Abraham LincolnAbraham Lincoln was born in obscurity and might very well have stayed there, save for the unquenchable burning spark that led him once to walk twenty miles to borrow a book that he had not read before. One has the impression of a ferociously hungry intellect, pulling every scrap of knowledge, of history and poetry, politics and the law into a mind never entirely content. It has been speculated recently that he was subject to bouts of deep depression. He was also ambitious, and went into politics early, while still in his early twenties before teaching himself law and being admitted to the bar in 1837. He practiced law in Springfield, Illinois and increasingly involved himself in state political affairs.

The existing pictures of Lincoln give an impression of melancholy, of someone haunted by unbearable sorrow, whereas those of Houston in his prime seem to be of a scrappy fighter with three aces among the cards in his hand, and a fairly good idea of where he will find a fourth. Another difference between the two: Lincoln was not handsome. In the words of the country expression: he fell from the top of the ugly tree and hit every branch on the way down. From the accounts of his closest early friends, he was the most endearing and entertaining company, a gifted raconteur and mimic, able to reduce his audience to helpless laughter, and a shrewd lawyer, particularly relentless in cross-examination. He married the lively and cultivated daughter of a notable and politically well connected family from Kentucky, the Todds of Lexington. Mary Todd had also been courted by Stephen Douglas, with whom Lincoln would debate over the slavery issue in 1858. Possibly that added a frisson to the debates; one cannot tell at this late date, though.
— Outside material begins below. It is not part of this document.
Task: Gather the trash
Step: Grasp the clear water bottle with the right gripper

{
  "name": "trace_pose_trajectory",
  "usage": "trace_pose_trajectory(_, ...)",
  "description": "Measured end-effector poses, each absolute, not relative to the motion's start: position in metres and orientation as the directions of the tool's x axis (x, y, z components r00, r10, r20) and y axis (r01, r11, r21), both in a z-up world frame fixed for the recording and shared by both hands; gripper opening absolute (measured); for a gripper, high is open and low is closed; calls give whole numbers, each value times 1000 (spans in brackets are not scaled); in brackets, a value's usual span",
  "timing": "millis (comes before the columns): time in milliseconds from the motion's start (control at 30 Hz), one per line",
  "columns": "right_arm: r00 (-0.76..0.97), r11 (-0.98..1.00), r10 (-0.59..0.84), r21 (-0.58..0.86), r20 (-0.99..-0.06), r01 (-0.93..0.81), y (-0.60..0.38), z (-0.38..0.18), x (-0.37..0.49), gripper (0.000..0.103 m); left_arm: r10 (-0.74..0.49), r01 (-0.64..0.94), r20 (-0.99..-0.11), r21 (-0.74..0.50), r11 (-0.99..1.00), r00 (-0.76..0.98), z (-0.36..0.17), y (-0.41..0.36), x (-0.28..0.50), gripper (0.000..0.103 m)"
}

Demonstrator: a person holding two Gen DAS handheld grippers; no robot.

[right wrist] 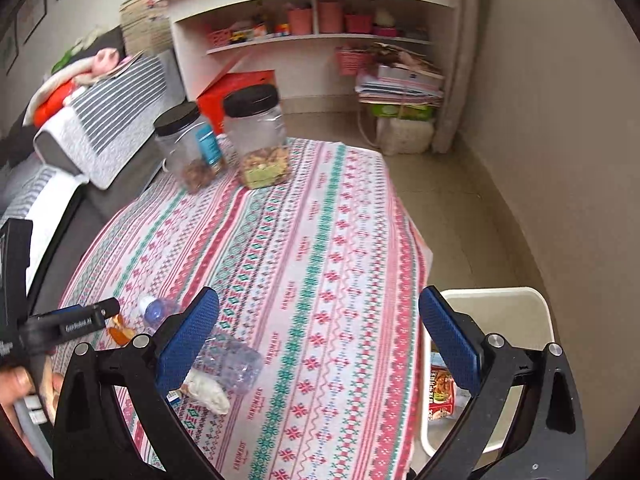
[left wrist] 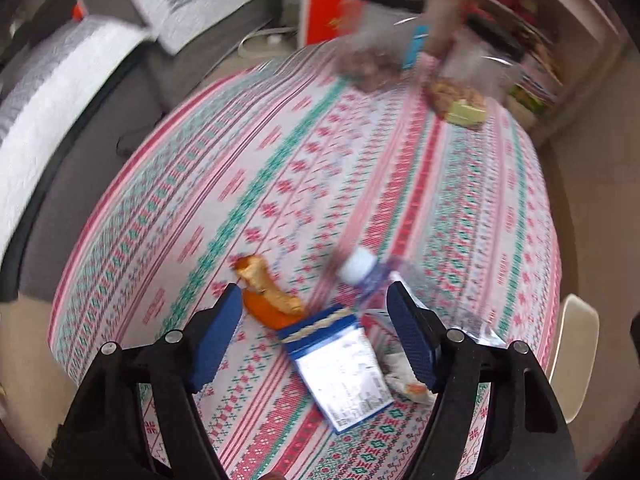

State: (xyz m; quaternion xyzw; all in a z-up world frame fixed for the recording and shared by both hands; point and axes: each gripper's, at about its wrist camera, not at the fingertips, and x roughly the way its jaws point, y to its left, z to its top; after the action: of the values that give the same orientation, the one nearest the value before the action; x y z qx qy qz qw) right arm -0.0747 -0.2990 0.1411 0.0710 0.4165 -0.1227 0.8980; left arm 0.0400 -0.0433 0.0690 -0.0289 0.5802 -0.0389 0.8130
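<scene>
2 snack jars [right wrist: 262, 136] on patterned tablecloth [right wrist: 320, 240], shelf [right wrist: 316, 40] behind

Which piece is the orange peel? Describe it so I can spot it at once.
Start at the patterned tablecloth, then go to the litter cluster near its front edge, just ahead of the open left gripper. The orange peel lies leftmost there, beside the blue-and-white packet; it is the only curled, bright orange piece.

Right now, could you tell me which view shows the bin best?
The right wrist view: the bin stands beside the table, a red wrapper inside. The left wrist view catches only its rim.
</scene>
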Motion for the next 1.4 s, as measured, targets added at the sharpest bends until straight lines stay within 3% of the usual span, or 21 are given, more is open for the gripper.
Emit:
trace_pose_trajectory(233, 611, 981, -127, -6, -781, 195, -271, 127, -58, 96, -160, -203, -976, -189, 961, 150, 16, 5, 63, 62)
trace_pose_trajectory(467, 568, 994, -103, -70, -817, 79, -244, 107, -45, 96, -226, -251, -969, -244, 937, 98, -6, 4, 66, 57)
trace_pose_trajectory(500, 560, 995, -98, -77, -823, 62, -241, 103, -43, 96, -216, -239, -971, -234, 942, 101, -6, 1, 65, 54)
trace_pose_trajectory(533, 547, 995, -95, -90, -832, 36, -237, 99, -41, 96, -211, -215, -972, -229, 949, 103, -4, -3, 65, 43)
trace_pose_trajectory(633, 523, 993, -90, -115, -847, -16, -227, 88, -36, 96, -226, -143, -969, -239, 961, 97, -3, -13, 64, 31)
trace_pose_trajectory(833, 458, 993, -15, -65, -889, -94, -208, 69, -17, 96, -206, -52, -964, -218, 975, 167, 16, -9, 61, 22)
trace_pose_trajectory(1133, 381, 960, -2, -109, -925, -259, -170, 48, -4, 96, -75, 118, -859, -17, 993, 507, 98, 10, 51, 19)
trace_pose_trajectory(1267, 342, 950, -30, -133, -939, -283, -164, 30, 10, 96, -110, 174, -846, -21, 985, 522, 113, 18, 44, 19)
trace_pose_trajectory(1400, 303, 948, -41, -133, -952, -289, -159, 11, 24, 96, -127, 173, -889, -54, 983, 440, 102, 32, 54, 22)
In 1846 he was elected to the US House of Representatives for one relatively lackluster term, before devoting himself almost exclusively to law for most of the subsequent decade. He returned to politics again, as the question of America’s ‘peculiar institution’ of chattel slavery went from a simmer to a full rolling boil on the stovetop of political consciousness. The Kansas Nebraska Act of 1854 seemed to be nothing more than a crude exercise of the power of pro-slavery expansionists, in permitting the spread of slavery to territories where it had been forbidden in the Missouri Compromise of 1820. The public debates, and lectures which followed, energized that portion of the Northern public which was against such expansion, or even the existence of the institution itself and brought Lincoln to more than just local attention. He was put on the Republican ticket in the 1860 presidential contest as a compromise candidate, a moderate who would attract voters in the western states. His election was seen as a low blow by the Southern slave-holding states, who began walking out almost before the voting was finished. Texas was among them, even though Sam Houston was governor of the state that he had variously served as general, congressman and president. Although he owned slaves, he was a unionist, and valiantly fought a delaying action against the secessionists. Lincoln even offered to send Federal troops to keep Texas in the Union: Houston declined, and rather than swear an oath of loyalty to the Confederacy, left his office and public life.

They might possibly have met face to face. They had a chance of course, being both in Washington at the same time, from 1846-1848: Lincoln in the House of Representatives, and Houston in the Senate. One of Houston’s biographers speculates that if Houston had only been a little younger, and had been considered more than briefly for the 1860 presidential slate of candidates the Civil War might have been averted or delayed for another few years. Or maybe not.

(The original version of this essay came about when I was trying to channel what Sam Houston would have thought of Lincoln, as part of writing Adelsverein: The Sowing, which deals with the Civil War as it was experienced in the Texas Hill Country.)